Single by Sarah Vaughan
- B-side: "Mighty Lonesome Feelin'"
- Released: 1952
- Label: Mercury
- Songwriter: Irving Gordon

= Sinner or Saint (song) =

"Sinner or Saint" is a song that was a hit in 1952 as recorded for Mercury Records by Sarah Vaughan (with Percy Faith and his orchestra and chorus) and by Georgia Gibbs (with an orchestra conducted by Glenn Osser).

== Composition ==
The song was written by Irving Gordon.

== Critical reception ==
On 18 October 1952, Billboard cited a record dealer praising the Sarah Vaughan version.
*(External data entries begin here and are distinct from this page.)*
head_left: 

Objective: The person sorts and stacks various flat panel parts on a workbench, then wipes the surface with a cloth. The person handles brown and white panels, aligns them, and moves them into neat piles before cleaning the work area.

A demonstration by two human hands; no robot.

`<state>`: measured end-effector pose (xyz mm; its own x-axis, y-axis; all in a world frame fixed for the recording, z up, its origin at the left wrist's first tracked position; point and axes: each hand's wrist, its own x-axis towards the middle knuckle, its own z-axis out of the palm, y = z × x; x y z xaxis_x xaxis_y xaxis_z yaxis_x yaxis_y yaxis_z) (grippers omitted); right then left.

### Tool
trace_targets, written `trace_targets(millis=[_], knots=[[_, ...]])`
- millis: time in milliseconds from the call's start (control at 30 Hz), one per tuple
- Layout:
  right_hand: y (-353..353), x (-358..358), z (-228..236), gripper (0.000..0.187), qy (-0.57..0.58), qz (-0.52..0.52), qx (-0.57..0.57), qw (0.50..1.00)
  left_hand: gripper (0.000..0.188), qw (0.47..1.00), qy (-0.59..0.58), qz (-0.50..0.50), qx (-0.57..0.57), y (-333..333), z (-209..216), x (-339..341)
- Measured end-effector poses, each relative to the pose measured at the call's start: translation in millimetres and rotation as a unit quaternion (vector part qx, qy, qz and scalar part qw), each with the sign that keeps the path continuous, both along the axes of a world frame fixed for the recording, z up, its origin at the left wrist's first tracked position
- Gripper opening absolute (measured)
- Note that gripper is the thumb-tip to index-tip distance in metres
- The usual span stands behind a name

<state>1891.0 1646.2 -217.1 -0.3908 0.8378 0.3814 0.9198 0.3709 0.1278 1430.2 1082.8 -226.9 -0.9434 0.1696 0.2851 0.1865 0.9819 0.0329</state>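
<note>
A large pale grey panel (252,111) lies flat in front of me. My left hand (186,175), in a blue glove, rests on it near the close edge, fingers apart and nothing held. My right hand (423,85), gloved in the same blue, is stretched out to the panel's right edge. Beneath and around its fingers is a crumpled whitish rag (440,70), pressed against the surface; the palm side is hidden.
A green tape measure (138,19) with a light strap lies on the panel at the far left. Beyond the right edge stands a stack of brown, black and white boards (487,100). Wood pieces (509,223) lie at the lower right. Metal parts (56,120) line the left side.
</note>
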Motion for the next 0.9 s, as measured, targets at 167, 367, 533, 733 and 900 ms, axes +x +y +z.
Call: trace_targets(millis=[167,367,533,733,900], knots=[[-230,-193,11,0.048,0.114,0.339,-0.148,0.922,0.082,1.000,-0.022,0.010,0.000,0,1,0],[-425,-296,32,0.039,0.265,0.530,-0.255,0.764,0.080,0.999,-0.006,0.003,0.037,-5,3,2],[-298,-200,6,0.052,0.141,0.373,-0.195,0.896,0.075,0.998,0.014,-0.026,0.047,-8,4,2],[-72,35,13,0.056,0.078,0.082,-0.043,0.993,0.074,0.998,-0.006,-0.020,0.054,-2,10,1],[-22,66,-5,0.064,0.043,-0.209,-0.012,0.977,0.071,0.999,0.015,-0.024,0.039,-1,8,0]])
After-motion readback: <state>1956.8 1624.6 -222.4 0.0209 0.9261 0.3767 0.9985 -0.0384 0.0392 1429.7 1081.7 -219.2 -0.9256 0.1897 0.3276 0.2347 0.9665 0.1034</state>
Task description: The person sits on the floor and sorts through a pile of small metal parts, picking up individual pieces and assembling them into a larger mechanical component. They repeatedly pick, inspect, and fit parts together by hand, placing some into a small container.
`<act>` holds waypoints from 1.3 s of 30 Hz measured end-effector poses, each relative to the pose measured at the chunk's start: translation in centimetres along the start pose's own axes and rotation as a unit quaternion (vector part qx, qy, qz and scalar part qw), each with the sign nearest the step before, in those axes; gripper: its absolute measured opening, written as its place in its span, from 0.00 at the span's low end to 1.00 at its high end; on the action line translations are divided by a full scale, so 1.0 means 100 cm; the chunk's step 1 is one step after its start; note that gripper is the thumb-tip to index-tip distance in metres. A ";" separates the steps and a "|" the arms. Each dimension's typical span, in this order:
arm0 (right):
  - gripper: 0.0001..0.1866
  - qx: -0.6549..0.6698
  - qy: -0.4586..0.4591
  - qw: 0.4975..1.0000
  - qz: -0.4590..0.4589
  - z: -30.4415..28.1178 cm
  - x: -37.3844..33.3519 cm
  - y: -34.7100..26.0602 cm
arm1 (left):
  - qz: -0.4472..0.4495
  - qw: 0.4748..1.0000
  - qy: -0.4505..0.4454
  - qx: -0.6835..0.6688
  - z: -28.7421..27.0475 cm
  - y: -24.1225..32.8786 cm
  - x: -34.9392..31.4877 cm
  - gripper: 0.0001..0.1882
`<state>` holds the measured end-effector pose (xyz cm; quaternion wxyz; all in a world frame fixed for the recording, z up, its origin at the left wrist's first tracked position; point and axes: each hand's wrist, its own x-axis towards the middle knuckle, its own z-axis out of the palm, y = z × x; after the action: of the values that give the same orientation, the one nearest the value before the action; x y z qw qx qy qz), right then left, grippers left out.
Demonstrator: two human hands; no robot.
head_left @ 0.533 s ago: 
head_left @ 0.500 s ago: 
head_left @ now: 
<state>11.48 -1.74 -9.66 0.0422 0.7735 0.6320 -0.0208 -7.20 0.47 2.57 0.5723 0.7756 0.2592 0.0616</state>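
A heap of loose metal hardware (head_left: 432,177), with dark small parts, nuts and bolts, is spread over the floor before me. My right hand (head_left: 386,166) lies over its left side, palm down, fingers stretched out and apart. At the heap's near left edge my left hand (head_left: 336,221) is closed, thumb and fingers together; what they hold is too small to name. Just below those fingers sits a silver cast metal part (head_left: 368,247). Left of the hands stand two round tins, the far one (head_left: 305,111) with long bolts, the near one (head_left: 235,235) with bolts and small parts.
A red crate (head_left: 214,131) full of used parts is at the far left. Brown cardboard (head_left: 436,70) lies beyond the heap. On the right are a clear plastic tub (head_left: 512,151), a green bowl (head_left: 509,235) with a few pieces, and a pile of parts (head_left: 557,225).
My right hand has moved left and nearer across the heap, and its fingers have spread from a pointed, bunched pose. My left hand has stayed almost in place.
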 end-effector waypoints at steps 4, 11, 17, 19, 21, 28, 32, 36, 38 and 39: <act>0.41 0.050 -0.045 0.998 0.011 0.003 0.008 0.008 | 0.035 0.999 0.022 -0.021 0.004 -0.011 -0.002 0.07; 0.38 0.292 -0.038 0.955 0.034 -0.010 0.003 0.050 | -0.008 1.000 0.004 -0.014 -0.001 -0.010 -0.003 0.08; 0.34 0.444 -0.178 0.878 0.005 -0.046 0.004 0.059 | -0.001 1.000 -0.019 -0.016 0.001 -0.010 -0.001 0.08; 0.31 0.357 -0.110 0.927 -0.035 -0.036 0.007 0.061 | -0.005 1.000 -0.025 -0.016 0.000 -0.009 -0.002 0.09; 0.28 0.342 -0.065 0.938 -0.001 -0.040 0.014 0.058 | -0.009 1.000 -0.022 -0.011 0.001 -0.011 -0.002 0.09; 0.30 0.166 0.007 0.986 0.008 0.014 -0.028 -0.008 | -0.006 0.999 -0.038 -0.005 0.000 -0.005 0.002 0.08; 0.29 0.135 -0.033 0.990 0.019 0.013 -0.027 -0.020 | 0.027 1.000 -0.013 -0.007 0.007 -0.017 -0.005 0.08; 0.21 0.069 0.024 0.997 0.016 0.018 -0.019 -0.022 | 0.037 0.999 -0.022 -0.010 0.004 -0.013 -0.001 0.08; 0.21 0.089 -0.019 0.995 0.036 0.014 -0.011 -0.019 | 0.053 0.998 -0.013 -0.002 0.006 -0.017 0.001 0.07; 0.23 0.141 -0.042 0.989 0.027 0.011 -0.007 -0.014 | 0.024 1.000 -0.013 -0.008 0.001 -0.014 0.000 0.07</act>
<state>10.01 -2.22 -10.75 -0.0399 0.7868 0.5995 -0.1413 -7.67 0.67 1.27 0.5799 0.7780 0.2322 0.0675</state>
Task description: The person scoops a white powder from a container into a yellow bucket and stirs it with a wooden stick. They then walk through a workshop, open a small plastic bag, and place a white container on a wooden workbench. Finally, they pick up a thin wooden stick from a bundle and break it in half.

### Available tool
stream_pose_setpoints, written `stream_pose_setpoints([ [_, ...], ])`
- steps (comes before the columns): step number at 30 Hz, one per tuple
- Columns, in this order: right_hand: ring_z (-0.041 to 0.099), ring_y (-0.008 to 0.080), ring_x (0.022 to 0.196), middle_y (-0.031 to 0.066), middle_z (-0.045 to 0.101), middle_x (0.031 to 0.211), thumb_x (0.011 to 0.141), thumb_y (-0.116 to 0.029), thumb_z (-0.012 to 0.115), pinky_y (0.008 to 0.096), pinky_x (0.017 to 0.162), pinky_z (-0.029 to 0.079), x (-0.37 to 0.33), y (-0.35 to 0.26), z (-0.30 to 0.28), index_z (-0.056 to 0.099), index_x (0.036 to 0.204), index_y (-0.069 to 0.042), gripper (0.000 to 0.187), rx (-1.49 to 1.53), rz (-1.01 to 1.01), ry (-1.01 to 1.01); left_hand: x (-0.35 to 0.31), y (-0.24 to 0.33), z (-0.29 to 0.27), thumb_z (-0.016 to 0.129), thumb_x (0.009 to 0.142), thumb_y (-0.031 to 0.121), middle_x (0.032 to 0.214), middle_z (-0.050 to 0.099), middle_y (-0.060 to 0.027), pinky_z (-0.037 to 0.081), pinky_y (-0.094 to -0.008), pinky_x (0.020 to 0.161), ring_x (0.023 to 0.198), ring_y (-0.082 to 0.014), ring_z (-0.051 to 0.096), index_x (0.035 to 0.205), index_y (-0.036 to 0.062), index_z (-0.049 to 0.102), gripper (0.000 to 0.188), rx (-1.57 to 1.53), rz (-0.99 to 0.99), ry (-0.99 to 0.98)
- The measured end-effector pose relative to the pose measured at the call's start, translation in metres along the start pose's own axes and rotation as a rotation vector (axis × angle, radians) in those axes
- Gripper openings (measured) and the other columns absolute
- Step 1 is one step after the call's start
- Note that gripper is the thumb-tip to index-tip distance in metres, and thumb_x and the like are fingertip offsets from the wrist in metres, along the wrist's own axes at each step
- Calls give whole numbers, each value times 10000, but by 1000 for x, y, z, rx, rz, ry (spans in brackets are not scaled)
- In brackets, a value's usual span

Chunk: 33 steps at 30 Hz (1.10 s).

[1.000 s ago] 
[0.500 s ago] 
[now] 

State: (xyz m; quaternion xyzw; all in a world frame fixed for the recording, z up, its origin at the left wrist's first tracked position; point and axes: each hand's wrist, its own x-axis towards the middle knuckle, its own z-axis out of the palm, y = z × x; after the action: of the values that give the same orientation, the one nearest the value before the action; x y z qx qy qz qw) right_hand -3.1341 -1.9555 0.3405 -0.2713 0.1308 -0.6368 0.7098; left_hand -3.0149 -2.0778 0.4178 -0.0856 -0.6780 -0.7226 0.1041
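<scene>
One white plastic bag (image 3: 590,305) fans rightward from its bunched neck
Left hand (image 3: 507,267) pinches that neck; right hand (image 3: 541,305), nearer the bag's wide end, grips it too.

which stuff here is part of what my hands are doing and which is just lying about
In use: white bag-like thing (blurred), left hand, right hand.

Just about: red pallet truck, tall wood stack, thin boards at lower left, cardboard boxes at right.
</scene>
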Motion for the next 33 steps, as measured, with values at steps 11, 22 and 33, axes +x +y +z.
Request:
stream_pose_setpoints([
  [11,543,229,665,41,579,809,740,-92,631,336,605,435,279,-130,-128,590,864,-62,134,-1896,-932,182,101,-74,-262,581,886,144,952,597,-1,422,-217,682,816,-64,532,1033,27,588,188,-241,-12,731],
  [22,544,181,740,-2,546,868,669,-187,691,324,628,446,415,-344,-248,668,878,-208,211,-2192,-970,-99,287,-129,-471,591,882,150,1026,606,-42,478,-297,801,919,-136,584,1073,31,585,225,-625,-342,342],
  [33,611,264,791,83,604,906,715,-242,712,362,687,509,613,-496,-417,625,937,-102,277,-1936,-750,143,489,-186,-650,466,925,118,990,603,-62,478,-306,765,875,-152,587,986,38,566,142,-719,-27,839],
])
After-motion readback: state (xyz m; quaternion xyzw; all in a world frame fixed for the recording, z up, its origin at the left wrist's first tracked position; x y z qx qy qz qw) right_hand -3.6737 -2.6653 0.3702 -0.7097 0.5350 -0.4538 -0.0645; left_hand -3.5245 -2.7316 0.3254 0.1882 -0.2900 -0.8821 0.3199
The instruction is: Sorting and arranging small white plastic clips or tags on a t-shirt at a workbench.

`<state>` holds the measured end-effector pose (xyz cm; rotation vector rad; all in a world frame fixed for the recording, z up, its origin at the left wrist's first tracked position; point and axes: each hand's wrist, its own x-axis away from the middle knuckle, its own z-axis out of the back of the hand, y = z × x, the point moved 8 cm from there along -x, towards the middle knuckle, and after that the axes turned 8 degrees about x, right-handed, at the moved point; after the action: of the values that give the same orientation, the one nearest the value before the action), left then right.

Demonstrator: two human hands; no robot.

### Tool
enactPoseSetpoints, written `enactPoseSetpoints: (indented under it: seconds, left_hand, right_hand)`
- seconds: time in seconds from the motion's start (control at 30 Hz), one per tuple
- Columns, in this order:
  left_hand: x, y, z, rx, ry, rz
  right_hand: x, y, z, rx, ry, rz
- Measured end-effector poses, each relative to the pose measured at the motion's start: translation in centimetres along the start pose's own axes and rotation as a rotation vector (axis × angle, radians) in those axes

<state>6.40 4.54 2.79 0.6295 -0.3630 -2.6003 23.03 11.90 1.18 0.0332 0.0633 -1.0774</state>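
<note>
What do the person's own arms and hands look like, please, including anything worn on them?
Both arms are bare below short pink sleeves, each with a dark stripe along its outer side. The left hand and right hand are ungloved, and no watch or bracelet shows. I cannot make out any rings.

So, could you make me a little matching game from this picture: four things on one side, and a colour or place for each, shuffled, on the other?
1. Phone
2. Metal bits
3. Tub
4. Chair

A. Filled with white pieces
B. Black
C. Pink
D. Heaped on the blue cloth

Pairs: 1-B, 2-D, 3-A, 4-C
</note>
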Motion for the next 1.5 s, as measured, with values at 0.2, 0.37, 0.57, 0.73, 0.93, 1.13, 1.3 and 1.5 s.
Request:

According to him, Vaughan's latest offerings, "Say You'll Wait for Me" and this one, had "much improved in what seems commercial style" and were "perfection from her first to last note of Percy Faith's wonderful orchestration". Nevertheless, while praising the songs, the said dealer complained about their lack of sales.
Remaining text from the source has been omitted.